**WHAT TO DO:** First find the line with "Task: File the" in the entries below, then set down exactly every line through the line with "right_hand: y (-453", that line included.

(Extracted data entries)
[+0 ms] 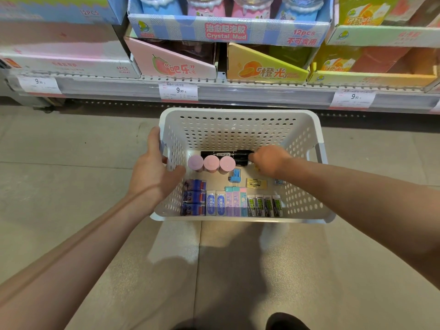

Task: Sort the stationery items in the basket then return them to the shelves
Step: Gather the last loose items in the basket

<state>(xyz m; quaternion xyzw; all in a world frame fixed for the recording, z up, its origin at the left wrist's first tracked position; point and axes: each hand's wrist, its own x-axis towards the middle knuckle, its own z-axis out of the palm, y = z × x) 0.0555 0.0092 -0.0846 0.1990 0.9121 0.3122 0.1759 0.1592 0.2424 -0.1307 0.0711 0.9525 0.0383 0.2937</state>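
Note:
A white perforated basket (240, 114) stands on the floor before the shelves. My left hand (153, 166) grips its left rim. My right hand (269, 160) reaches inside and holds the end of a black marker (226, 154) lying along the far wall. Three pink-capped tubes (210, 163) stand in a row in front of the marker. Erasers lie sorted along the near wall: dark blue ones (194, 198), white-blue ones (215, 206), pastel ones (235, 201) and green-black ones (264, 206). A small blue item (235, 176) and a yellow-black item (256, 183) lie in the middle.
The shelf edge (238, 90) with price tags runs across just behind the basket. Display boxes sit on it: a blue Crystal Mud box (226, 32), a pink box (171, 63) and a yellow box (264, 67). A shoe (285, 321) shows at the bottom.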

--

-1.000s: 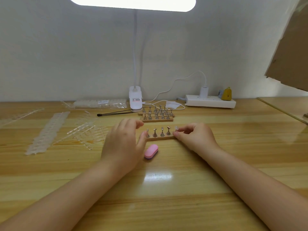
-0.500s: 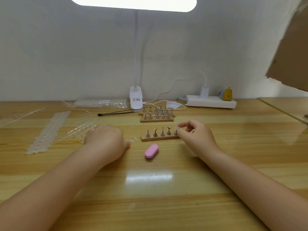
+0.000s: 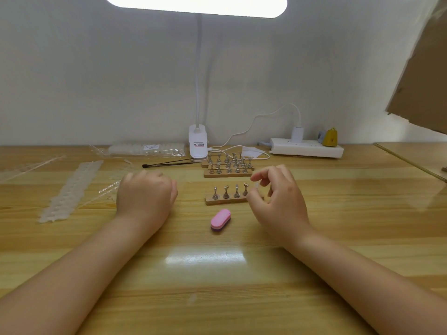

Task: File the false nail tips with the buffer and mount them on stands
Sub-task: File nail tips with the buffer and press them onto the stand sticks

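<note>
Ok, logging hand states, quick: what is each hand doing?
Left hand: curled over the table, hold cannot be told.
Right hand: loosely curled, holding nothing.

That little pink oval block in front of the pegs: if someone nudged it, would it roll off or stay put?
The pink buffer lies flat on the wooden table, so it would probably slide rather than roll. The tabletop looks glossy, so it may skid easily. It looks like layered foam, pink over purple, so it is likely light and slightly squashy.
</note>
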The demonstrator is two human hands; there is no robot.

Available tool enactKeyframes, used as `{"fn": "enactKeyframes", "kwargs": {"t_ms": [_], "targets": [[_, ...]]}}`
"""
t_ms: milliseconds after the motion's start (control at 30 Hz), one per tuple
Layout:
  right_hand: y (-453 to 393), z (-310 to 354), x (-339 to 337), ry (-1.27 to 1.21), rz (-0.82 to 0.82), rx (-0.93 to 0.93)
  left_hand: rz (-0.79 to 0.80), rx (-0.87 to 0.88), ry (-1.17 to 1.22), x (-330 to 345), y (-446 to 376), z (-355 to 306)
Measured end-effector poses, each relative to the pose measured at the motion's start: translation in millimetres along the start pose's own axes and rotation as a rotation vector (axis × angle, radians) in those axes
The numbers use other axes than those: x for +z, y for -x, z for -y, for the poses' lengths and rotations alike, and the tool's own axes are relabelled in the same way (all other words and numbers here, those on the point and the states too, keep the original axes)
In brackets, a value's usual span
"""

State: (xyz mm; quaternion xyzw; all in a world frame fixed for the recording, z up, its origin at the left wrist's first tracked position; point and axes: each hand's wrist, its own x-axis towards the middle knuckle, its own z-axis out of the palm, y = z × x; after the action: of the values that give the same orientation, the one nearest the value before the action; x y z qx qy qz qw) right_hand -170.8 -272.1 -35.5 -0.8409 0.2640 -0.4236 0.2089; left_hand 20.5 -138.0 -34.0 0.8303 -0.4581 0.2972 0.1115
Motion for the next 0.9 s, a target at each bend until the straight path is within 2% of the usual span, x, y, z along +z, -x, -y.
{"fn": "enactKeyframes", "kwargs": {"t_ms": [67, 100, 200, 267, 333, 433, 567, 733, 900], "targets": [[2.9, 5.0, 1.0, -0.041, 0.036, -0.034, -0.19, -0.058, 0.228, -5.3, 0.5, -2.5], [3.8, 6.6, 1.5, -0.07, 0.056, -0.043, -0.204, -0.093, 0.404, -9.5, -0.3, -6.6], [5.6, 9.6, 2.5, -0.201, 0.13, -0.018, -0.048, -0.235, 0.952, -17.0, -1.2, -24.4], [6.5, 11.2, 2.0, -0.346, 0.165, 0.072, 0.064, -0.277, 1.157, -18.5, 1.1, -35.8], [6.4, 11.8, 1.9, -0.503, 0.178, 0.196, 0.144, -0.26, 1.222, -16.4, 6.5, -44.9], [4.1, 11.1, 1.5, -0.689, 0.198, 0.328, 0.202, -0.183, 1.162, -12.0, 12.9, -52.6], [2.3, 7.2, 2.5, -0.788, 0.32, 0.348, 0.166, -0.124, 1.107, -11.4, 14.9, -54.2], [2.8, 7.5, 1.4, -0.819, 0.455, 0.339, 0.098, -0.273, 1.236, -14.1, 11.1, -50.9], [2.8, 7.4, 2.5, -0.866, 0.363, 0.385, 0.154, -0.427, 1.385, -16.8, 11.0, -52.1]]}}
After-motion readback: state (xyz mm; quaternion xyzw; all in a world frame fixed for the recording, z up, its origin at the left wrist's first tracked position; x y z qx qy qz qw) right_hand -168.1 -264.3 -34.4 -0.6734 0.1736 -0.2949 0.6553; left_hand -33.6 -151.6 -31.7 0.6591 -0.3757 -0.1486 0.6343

**ANSWER BOX:**
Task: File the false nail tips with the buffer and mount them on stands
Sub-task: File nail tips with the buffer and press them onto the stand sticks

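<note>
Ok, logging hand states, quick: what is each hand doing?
Left hand: curled over the table, hold cannot be told.
Right hand: loosely curled, holding nothing.

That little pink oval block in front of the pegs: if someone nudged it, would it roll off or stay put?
The pink buffer lies flat on the wooden table, so it would probably slide rather than roll. The tabletop looks glossy, so it may skid easily. It looks like layered foam, pink over purple, so it is likely light and slightly squashy.
</note>
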The demonstrator is two human hands; there is no robot.

Available tool enactKeyframes, used as `{"fn": "enactKeyframes", "kwargs": {"t_ms": [_], "targets": [[_, ...]]}}`
"""
t_ms: milliseconds after the motion's start (control at 30 Hz), one per tuple
Layout:
  right_hand: y (-453 to 393), z (-310 to 354), x (-339 to 337), ry (-1.27 to 1.21), rz (-0.82 to 0.82), rx (-0.93 to 0.93)

The exercise is complete with this answer.